**WHAT IS EXPECTED:**
Within the records below is a range that opens at the line with "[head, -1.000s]" and closes at the line with "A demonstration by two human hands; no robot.". Return that range word for word, both ends included, and only that range.

**SUPPLIED RECORDS:**
┄┄┄┄┄┄┄┄┄┄
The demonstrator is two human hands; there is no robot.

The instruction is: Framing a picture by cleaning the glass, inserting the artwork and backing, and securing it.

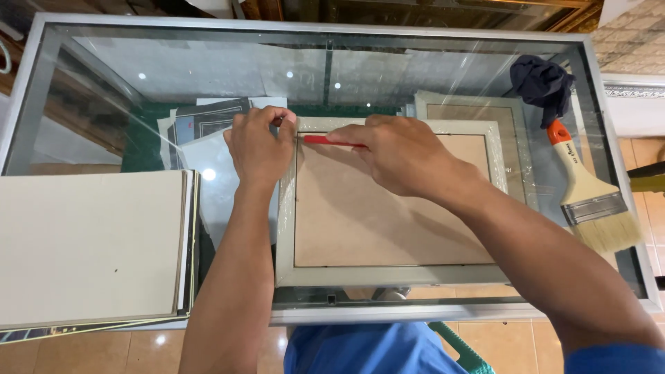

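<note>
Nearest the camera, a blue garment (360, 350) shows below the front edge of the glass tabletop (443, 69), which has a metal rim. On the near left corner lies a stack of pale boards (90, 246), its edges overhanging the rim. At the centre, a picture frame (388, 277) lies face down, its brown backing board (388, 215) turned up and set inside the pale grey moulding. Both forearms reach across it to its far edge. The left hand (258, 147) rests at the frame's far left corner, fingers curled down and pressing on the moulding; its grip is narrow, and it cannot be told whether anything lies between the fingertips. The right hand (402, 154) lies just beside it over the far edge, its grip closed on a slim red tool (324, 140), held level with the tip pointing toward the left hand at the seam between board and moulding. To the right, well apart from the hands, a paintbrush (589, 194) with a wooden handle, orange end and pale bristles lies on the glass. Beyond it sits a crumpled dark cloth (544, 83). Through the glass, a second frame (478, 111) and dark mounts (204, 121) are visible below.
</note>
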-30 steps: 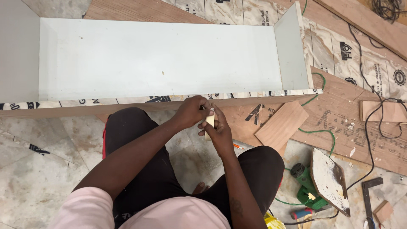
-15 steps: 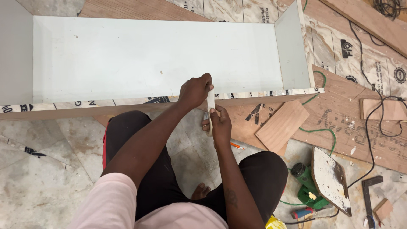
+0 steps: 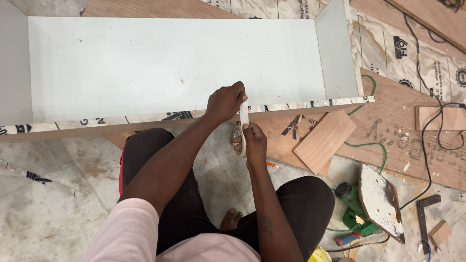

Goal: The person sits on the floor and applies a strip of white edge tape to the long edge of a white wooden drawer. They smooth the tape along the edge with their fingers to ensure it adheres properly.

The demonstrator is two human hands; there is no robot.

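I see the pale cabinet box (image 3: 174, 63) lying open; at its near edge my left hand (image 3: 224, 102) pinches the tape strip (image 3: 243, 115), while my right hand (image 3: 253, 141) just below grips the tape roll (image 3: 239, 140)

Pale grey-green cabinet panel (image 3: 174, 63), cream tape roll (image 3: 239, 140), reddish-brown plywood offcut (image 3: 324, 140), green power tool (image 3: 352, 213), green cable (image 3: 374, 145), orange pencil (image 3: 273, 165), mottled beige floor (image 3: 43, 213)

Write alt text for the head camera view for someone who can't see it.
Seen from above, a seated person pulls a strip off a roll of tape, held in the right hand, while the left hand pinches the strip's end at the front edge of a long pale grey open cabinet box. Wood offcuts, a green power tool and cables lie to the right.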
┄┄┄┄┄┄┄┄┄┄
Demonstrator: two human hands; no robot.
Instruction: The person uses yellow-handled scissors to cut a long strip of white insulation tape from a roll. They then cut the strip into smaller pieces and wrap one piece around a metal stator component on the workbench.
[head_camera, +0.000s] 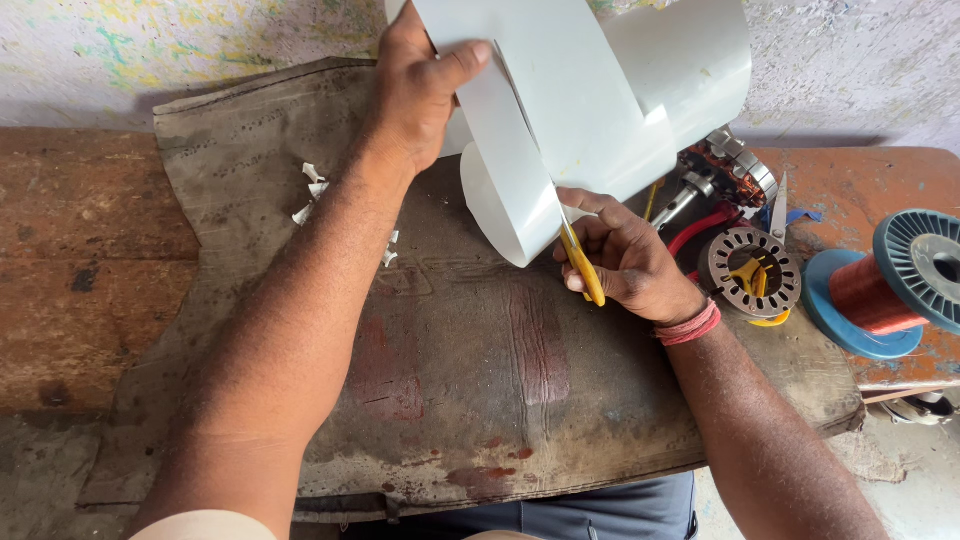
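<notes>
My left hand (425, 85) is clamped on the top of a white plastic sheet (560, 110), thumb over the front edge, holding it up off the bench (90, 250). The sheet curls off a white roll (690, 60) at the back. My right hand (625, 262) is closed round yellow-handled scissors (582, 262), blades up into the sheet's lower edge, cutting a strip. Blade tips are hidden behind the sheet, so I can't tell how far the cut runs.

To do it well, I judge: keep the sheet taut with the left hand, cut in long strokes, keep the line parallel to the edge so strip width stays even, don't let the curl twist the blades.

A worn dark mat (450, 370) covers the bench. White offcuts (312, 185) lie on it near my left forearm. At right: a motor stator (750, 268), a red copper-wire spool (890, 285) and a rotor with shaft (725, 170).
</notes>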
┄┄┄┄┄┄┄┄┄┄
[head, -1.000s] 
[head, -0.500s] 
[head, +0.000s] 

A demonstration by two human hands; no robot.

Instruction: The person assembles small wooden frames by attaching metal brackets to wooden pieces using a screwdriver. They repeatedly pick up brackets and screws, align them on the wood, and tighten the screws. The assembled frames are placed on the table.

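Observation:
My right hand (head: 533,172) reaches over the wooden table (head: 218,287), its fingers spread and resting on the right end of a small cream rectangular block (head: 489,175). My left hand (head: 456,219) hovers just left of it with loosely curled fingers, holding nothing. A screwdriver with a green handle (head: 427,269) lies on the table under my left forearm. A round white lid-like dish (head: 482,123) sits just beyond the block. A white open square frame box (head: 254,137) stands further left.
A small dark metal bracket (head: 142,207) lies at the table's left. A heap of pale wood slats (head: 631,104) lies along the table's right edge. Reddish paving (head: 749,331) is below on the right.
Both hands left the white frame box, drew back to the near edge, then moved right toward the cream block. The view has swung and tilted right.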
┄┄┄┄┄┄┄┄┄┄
**SOLVED PROBLEM:**
[head, -1.000s] 
[head, -0.500s] 
[head, +0.000s] 

A demonstration by two human hands; no robot.

The exercise contains nothing more.